At these words the young man raised his head, which he had
still kept bowed a little, in reverence; and lifting his
voice so as to be heard by the multitude, as if to explain
at once and forever the policy of his family, he said aloud:
"Once we slept where we could hear the salt lake speak in
its anger. Then we were rulers and Sagamores over the land.

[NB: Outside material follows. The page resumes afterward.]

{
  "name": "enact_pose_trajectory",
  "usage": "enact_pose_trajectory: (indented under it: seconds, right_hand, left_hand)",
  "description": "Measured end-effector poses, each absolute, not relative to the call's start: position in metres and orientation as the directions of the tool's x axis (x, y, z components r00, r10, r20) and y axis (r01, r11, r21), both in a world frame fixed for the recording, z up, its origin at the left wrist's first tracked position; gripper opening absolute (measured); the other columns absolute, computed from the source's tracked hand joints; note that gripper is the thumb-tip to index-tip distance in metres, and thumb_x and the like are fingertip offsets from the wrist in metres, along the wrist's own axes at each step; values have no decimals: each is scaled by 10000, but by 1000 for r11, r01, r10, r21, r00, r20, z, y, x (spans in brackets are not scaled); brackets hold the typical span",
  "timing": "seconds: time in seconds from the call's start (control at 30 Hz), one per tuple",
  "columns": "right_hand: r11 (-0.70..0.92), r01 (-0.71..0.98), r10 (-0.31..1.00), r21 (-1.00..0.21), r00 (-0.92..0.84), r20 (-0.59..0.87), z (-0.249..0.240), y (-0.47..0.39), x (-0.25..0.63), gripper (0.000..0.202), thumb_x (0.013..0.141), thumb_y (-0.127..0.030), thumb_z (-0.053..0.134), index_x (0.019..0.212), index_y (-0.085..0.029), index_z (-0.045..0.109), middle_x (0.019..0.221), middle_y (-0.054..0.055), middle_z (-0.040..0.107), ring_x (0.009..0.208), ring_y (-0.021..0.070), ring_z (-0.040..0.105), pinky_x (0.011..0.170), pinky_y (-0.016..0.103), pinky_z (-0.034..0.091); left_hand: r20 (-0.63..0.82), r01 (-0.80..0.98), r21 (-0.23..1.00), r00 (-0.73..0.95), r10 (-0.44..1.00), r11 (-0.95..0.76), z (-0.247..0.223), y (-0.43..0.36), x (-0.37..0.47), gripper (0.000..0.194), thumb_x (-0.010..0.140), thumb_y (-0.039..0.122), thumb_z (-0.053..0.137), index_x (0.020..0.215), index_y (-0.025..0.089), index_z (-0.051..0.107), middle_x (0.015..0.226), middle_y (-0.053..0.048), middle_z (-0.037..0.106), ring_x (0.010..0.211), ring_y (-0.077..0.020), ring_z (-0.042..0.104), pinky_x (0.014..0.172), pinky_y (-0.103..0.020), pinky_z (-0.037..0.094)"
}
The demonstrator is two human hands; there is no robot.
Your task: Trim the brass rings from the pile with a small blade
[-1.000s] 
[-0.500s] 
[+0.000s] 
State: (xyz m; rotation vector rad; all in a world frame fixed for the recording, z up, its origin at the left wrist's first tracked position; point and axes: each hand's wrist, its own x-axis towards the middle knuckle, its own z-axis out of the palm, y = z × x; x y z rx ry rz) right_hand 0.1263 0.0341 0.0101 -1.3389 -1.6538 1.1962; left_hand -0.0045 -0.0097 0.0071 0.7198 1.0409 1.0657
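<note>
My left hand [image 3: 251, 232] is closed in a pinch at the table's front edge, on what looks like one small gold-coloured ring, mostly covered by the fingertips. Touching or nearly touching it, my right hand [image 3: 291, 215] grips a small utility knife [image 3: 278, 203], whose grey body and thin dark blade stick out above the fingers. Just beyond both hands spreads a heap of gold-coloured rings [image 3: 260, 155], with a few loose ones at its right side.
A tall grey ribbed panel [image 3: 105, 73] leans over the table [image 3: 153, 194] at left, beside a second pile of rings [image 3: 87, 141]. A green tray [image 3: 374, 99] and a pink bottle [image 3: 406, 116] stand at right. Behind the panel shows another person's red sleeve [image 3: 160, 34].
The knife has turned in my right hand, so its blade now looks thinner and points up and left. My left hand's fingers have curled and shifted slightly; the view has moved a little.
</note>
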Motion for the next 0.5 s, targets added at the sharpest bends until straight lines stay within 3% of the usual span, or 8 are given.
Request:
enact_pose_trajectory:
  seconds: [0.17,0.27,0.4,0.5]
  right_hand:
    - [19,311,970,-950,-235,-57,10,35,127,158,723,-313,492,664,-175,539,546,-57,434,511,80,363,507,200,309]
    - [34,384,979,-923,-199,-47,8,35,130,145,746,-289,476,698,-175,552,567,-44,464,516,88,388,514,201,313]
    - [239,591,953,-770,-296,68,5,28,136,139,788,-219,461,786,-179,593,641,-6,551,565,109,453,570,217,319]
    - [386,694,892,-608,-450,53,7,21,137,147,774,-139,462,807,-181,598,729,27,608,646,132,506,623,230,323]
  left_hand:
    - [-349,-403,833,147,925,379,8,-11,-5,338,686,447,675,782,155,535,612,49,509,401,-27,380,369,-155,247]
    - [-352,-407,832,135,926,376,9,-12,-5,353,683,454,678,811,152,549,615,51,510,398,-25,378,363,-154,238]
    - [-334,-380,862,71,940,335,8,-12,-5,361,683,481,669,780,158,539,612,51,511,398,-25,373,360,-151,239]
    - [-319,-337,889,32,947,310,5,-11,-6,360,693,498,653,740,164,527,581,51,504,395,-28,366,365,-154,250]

But when a pale face was seen on every brook, we followed
the deer back to the river of our nation. The Delawares
were gone. Few warriors of them all stayed to drink of the
stream they loved. Then said my fathers, 'Here will we
hunt. The waters of the river go into the salt lake. If we
go toward the setting sun, we shall find streams that run
into the great lakes of sweet water; there would a Mohican
die, like fishes of the sea, in the clear springs. When the
Manitou is ready and shall say "Come," we will follow the
river to the sea, and take our own again. Such, Delawares,
is the belief of the children of the Turtle. Our eyes are
on the rising and not toward the setting sun. We know
whence he comes, but we know not whither he goes. It is
enough."
The men of the Lenape listened to his words with all the
respect that superstition could lend, finding a secret charm
even in the figurative language with which the young
Sagamore imparted his ideas. Uncas himself watched the
effect of his brief explanation with intelligent eyes, and
gradually dropped the air of authority he had assumed, as he
perceived that his auditors were content. Then, permitting
his looks to wander over the silent throng that crowded
around the elevated seat of Tamenund, he first perceived
Hawkeye in his bonds. Stepping eagerly from his stand, he
made way for himself to the side of his friend; and cutting
his thongs with a quick and angry stroke of his own knife,
he motioned to the crowd to divide. The Indians silently
obeyed, and once more they stood ranged in their circle, as
before his appearance among them. Uncas took the scout by
the hand, and led him to the feet of the patriarch.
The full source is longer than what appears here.